Pictures are to be dropped from the copy. Retype the listing exactly.
::: DATA SHOWN :::
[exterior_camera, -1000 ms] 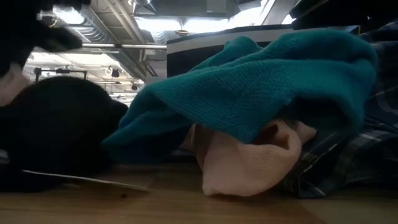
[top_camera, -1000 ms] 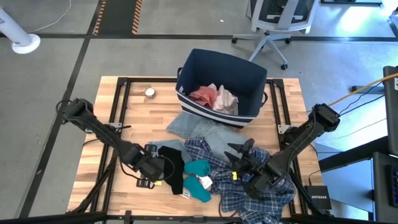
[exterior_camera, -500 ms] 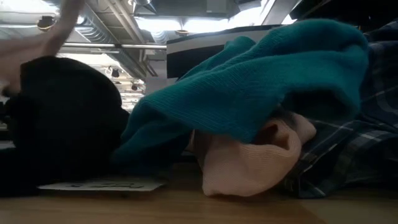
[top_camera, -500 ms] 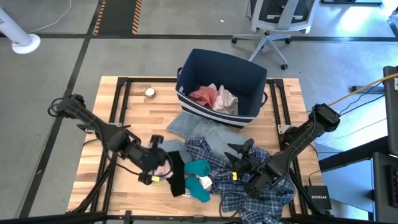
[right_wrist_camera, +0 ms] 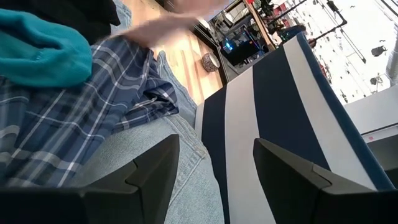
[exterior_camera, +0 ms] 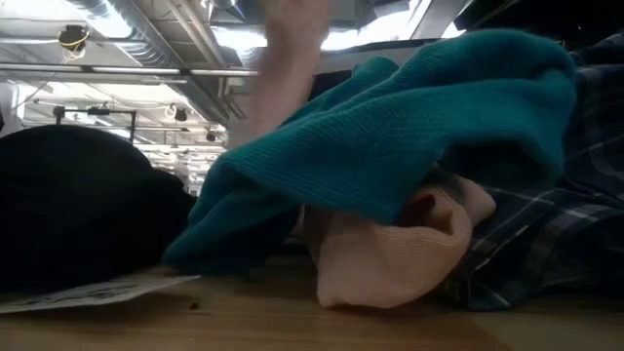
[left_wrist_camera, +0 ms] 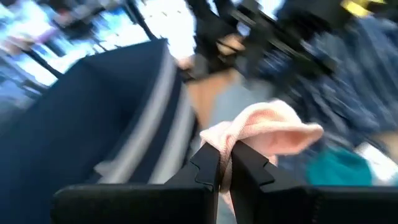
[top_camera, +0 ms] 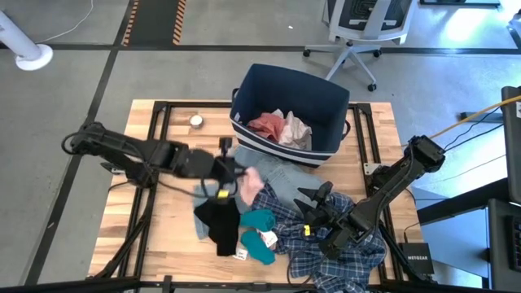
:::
▶ _THE ANSWER_
[exterior_camera, -1000 ms] 
[top_camera, -1000 ms] 
[exterior_camera, -500 ms] 
[top_camera, -500 ms] 
[right_wrist_camera, +0 ms] 
[exterior_camera, +0 ms] 
[left_wrist_camera, +0 ms] 
[top_camera, +0 ms] 

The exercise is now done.